» **Aim of the task**:
Scan the records beneath this line for the line holding "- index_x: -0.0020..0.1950" and the line holding "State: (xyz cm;", then transcribe exactly those two and all lines between.

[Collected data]
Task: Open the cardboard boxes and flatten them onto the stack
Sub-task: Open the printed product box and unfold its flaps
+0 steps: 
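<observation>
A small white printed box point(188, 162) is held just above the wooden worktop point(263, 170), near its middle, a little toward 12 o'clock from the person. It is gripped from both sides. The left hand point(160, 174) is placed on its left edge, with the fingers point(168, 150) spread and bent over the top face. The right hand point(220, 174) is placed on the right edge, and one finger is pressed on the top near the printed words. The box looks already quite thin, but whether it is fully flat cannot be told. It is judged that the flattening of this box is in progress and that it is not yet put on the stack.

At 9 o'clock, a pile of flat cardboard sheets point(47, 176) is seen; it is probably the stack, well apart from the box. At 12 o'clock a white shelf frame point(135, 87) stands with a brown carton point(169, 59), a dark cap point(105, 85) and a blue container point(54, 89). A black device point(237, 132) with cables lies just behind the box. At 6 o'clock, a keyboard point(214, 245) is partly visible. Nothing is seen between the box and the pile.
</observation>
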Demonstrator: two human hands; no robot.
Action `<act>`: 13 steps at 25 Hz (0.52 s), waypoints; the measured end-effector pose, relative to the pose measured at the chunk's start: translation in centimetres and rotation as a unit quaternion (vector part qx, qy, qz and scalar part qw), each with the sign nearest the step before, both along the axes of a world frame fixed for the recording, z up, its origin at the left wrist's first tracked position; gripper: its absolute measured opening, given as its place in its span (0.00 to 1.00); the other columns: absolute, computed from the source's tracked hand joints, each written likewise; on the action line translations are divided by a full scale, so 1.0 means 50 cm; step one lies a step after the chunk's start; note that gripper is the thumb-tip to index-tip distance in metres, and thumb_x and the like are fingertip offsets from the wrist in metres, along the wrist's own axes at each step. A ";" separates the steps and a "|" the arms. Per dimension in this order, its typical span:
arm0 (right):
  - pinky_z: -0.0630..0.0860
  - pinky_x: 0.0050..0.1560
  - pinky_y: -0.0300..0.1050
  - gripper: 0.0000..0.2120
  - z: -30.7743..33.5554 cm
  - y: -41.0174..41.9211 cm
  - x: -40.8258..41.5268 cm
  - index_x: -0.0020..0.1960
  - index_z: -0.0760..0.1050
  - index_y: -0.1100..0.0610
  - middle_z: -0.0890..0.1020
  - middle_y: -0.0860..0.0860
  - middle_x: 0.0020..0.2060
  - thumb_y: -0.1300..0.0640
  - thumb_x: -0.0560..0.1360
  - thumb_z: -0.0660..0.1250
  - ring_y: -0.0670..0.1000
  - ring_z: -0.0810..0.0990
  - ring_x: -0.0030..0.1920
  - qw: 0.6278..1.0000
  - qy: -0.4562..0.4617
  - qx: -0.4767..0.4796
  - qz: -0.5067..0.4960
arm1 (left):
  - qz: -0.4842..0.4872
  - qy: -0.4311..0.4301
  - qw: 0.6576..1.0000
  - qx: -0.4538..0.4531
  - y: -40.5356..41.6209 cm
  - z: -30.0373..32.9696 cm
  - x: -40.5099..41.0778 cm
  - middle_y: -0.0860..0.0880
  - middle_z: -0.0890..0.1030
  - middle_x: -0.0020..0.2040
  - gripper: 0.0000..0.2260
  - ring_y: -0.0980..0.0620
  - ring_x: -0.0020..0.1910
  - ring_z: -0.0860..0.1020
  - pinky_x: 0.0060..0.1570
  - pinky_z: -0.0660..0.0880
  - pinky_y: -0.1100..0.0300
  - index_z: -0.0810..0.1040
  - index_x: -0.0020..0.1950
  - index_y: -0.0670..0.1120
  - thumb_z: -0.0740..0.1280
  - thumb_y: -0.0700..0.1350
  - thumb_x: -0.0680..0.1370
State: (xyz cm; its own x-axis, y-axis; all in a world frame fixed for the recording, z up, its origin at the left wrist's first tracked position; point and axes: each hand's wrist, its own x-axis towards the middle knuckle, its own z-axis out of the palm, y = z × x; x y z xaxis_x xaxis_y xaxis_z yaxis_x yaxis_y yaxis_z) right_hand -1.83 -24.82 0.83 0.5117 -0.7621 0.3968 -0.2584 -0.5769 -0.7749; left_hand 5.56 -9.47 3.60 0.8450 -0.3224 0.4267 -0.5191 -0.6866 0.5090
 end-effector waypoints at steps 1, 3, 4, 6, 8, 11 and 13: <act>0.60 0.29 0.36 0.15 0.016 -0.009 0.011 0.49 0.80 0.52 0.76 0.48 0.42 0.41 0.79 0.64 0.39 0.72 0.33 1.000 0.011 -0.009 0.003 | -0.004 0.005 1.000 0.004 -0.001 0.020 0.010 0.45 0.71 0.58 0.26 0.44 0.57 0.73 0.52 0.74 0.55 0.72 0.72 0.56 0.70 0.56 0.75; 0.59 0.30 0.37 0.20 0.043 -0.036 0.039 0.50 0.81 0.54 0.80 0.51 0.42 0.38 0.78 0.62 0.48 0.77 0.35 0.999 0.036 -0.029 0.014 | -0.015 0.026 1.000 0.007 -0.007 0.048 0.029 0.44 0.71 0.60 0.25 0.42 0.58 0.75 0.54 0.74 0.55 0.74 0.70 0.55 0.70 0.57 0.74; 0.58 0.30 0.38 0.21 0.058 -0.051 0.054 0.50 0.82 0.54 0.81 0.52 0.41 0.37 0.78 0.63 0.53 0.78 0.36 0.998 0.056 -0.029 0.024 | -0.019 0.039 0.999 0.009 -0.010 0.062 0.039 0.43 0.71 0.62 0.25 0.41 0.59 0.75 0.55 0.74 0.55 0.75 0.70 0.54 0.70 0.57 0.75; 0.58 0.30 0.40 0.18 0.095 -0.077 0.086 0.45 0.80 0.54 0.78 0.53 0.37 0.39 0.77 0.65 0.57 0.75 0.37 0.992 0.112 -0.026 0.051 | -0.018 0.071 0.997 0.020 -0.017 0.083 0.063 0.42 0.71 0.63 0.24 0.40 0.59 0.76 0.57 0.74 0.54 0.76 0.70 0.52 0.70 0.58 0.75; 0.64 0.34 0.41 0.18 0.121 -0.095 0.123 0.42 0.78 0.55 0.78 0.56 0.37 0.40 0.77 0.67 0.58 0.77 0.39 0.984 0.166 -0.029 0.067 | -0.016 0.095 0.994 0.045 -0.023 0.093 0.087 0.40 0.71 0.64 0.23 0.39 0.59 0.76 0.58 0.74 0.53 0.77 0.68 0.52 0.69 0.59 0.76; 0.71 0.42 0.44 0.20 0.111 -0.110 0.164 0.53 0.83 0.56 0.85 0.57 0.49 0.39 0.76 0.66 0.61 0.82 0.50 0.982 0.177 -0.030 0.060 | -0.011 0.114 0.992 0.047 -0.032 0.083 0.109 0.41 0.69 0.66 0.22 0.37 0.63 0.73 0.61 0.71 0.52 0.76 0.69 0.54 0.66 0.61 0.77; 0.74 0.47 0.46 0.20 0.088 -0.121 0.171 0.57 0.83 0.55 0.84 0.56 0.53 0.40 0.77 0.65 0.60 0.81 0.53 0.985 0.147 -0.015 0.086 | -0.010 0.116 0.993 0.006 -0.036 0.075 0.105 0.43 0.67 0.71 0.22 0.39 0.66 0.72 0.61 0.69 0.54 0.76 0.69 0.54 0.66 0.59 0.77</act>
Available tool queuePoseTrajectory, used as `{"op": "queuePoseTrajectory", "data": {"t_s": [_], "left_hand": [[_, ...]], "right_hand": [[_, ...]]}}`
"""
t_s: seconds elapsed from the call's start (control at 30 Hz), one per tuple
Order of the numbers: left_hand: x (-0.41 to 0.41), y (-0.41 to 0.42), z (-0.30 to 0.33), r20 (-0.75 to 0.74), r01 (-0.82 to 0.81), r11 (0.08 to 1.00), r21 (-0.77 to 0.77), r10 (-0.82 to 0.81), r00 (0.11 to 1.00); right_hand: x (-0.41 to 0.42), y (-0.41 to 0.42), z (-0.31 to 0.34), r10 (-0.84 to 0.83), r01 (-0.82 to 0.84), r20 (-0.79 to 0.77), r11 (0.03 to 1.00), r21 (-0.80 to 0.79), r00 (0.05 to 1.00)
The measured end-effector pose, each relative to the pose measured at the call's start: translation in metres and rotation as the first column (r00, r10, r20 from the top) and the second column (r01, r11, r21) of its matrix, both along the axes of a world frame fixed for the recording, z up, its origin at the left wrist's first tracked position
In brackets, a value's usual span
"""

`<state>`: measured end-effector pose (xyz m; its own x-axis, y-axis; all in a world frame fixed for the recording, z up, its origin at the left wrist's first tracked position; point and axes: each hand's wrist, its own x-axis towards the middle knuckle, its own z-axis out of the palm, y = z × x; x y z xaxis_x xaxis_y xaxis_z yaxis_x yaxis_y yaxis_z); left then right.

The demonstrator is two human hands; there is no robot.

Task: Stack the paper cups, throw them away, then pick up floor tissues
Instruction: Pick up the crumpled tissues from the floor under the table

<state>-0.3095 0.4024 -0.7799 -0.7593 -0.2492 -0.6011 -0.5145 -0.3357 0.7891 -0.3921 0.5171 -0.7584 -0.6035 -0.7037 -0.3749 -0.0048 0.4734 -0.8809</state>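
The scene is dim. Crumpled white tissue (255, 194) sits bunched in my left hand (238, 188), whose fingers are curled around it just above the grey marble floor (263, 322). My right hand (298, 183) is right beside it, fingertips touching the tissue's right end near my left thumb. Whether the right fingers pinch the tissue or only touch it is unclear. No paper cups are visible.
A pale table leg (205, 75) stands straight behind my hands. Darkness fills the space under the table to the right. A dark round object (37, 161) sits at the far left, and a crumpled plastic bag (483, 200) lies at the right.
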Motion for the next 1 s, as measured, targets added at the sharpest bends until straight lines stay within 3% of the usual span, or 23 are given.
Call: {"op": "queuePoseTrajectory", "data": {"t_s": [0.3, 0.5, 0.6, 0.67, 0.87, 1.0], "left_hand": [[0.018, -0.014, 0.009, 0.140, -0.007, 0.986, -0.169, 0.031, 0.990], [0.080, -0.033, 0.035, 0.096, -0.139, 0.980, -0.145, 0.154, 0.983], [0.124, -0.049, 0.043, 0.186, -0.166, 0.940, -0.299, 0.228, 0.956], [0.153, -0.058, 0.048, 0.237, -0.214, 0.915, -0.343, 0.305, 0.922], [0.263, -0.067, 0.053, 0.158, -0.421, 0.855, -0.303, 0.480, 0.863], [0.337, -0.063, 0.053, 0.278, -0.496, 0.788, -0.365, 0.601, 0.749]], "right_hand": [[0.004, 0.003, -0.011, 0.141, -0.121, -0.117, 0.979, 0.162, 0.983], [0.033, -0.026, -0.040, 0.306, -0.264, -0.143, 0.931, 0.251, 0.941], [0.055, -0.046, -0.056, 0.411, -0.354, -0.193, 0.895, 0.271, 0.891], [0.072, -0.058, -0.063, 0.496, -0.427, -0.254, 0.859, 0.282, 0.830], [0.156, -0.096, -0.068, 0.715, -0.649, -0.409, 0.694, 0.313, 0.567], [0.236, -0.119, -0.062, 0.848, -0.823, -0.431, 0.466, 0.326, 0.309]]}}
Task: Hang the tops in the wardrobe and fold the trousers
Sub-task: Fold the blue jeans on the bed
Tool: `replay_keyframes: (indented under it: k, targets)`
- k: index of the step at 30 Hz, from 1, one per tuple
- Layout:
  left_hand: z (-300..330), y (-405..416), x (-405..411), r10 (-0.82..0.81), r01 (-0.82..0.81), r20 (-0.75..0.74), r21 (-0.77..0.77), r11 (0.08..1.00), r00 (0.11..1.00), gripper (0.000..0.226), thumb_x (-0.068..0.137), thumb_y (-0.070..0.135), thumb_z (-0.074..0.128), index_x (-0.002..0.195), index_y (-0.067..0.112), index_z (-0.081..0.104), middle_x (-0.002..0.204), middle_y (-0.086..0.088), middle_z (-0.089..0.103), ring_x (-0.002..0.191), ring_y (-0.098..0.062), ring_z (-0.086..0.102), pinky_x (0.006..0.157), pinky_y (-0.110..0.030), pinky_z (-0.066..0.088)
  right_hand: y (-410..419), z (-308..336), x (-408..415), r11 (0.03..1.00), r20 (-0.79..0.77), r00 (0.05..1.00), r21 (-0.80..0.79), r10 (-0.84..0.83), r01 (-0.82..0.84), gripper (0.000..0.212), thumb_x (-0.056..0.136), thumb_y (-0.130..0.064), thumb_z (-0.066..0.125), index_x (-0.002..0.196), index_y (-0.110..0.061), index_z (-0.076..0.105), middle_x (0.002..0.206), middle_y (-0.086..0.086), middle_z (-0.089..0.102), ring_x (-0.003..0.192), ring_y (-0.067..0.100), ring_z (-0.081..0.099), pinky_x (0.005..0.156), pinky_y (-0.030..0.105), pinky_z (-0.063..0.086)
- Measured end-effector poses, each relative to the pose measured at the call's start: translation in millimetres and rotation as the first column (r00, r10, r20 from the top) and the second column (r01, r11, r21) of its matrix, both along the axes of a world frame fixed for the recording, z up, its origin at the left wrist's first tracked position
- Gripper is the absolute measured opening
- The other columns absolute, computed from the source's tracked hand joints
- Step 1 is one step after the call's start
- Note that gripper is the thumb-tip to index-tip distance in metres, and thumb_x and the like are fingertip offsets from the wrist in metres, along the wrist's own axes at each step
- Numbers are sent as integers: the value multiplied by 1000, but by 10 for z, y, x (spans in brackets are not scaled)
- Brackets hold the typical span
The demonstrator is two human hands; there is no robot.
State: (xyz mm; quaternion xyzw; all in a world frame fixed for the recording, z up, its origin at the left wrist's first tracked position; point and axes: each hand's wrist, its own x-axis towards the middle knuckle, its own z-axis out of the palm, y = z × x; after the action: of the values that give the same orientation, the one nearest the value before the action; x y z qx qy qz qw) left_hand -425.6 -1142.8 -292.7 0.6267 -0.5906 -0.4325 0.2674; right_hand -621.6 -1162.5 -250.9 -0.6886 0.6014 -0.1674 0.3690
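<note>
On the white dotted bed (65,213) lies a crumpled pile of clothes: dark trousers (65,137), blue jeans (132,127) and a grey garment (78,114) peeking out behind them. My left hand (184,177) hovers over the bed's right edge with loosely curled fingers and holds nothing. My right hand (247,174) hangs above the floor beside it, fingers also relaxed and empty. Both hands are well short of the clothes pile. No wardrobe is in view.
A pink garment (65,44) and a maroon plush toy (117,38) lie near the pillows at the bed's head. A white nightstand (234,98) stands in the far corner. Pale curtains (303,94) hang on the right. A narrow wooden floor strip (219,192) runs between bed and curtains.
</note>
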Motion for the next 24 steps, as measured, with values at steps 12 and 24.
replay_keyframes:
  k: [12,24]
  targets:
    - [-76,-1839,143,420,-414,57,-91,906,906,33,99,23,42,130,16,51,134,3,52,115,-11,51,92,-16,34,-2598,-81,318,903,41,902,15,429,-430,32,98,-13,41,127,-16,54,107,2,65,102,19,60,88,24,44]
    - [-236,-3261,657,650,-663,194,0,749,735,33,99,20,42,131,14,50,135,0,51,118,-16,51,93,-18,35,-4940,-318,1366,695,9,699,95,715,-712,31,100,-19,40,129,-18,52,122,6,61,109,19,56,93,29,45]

» **Expected answer**:
  - index_x: -0.0020..0.1950
  - index_y: -0.0670..0.1120
  - thumb_z: -0.0740..0.1280
  - thumb_y: -0.0700..0.1350
  - thumb_x: -0.0680..0.1370
State: (xyz cm; its own x-axis, y-axis; all in a world frame fixed for the recording, z up, its origin at the left wrist's first tracked position; point and axes: each hand's wrist, its own x-axis towards the middle knuckle, its own z-axis out of the palm, y = z × x; x y z xaxis_x xaxis_y xaxis_z yaxis_x yaxis_y yaxis_z) right_hand -1.83 -24.82 0.83 0.5117 -0.7621 0.3968 -0.2584 -0.5769 -0.7749; left_hand 5.56 -9.47 3.60 0.8450 -0.3224 0.4267 -0.5191 -0.6866 0.5090

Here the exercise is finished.